(Data items)
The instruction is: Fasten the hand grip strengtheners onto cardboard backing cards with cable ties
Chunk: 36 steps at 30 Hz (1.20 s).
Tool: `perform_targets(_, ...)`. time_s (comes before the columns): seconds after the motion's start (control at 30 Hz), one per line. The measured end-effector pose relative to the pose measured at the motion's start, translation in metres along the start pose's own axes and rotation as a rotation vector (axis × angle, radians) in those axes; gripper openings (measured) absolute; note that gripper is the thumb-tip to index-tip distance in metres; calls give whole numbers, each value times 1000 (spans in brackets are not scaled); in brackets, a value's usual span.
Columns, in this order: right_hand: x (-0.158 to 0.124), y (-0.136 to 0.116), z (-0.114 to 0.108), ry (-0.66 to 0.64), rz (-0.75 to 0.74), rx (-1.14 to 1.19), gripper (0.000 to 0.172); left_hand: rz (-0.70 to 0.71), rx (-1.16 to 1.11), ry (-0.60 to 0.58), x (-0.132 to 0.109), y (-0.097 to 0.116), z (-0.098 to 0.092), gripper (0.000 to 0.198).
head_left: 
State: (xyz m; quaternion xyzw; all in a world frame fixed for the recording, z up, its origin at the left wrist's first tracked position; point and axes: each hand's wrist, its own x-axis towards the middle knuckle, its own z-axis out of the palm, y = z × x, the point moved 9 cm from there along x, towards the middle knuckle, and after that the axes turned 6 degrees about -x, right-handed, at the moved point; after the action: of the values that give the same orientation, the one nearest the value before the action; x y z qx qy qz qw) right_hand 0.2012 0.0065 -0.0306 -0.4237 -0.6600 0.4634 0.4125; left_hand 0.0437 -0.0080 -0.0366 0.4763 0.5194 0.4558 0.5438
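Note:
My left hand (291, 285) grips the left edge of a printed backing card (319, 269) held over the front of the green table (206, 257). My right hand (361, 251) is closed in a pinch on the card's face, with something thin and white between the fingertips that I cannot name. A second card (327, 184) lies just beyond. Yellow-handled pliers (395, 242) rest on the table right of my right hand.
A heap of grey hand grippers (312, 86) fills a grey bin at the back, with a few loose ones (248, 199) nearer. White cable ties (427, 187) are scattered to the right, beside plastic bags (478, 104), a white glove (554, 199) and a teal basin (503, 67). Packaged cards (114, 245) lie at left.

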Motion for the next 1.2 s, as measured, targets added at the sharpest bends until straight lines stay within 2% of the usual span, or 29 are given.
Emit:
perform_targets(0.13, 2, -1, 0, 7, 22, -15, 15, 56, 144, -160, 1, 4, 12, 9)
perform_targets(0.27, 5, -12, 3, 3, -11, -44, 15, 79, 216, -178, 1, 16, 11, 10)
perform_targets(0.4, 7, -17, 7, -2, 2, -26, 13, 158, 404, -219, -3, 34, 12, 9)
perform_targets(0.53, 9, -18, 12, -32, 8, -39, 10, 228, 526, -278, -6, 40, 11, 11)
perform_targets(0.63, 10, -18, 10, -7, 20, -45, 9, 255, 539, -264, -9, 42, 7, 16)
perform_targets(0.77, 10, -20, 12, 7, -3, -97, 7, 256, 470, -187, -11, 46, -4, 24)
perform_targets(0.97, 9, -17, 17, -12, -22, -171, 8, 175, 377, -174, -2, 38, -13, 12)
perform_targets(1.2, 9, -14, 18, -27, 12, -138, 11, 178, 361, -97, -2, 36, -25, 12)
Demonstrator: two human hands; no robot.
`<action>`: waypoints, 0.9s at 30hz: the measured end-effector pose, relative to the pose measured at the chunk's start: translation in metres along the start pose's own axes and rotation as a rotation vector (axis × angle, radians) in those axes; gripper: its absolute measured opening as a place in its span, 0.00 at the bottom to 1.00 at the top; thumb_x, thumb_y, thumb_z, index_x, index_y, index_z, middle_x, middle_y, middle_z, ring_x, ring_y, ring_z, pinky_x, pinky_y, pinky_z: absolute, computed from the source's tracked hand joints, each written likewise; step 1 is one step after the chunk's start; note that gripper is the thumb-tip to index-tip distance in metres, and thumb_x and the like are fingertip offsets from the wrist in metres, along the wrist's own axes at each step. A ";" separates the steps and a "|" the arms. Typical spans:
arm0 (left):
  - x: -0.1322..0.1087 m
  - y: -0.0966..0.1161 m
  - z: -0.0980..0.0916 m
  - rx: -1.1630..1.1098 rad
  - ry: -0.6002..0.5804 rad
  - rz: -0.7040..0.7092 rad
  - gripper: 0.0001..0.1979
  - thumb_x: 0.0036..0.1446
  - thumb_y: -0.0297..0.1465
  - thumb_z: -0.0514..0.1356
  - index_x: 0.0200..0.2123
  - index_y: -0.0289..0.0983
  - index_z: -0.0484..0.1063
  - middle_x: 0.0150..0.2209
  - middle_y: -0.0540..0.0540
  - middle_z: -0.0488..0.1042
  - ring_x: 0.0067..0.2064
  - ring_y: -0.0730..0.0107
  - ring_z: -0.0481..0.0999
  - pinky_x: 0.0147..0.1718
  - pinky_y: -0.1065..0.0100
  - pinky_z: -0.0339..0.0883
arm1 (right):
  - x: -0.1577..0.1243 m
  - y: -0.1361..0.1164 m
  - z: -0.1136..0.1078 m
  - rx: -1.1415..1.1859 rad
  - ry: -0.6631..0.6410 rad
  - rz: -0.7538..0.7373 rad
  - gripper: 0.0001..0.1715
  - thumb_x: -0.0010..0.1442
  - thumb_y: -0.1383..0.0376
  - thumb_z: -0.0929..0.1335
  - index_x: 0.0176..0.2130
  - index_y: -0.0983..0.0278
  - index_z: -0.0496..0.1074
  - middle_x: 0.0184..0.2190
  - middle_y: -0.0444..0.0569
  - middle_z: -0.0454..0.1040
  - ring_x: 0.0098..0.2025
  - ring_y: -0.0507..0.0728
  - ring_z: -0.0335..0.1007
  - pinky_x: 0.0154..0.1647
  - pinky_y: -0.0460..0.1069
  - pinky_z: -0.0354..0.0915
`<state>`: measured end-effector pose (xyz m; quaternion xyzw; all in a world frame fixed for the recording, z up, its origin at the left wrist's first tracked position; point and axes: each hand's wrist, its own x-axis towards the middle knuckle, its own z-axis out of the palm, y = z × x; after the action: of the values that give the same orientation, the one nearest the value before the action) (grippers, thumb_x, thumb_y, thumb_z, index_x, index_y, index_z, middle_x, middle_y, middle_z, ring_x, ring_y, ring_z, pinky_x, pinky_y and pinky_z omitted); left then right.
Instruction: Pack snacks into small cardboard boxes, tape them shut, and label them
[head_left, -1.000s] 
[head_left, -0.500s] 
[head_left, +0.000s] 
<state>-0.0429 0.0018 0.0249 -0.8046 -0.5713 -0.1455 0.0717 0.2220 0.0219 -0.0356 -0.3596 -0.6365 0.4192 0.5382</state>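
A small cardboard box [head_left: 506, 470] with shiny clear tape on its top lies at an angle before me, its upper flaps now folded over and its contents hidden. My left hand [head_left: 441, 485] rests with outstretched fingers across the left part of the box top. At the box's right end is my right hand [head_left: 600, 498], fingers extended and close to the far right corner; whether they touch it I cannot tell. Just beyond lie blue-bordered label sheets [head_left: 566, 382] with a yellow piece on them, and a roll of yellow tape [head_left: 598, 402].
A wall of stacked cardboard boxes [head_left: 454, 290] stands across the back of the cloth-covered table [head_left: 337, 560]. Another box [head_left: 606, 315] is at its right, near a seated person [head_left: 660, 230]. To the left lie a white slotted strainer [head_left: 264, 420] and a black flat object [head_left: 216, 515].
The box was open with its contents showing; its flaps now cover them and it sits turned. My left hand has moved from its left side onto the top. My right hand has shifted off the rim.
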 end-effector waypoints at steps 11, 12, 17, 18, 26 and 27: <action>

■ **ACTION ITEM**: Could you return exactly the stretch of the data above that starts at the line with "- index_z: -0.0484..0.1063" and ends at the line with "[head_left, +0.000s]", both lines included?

■ **YOUR RESPONSE**:
  - index_z: -0.0484..0.1063
  - middle_x: 0.0150..0.2209
  - middle_y: -0.0540..0.0540
  - middle_z: -0.0488..0.1042
  - ring_x: 0.0067..0.2064
  - ring_y: -0.0730..0.0107
  - ring_z: -0.0481..0.0999
  - pinky_x: 0.0147..0.1718
  - pinky_y: -0.1065..0.0100
  - pinky_z: -0.0339..0.0883
arm1 (right):
  - x: -0.1577..0.1243 m
  - y: -0.1361..0.1164 m
  - z: -0.1136..0.1078 m
  - rx: -1.1415..1.1859 rad
  - ry: -0.6631..0.6410 rad
  - rz: -0.7538..0.7373 rad
  - gripper: 0.0001..0.1715
  - thumb_x: -0.0010..0.1442
  - thumb_y: -0.1383..0.0376
  - thumb_z: -0.0929..0.1335
  - index_x: 0.0176..0.2130
  - index_y: -0.0983..0.0278
  - index_z: -0.0496..0.1074
  - middle_x: 0.0184..0.2190
  - middle_y: -0.0444..0.0569
  - middle_z: -0.0454..0.1040
  - ring_x: 0.0098..0.2025
  - ring_y: -0.0507..0.0728
  - ring_z: -0.0335..0.1007
  - pinky_x: 0.0154..0.1647
  - pinky_y: -0.0460..0.1069
  - pinky_z: -0.0354..0.0915
`<state>`: measured end-effector pose (xyz m; quaternion xyzw; all in a world frame fixed for the recording, z up, its origin at the left wrist's first tracked position; point and axes: each hand's wrist, its own x-axis towards the middle knuckle, its own z-axis out of the palm, y = z × x; after the action: of the values that give the same orientation, the one nearest the value before the action) (grippers, thumb_x, thumb_y, thumb_z, index_x, index_y, index_z, middle_x, middle_y, middle_z, ring_x, ring_y, ring_z, pinky_x, pinky_y and pinky_z omitted); left then right.
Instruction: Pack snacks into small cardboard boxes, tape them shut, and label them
[head_left, -1.000s] 
[head_left, -0.500s] 
[head_left, +0.000s] 

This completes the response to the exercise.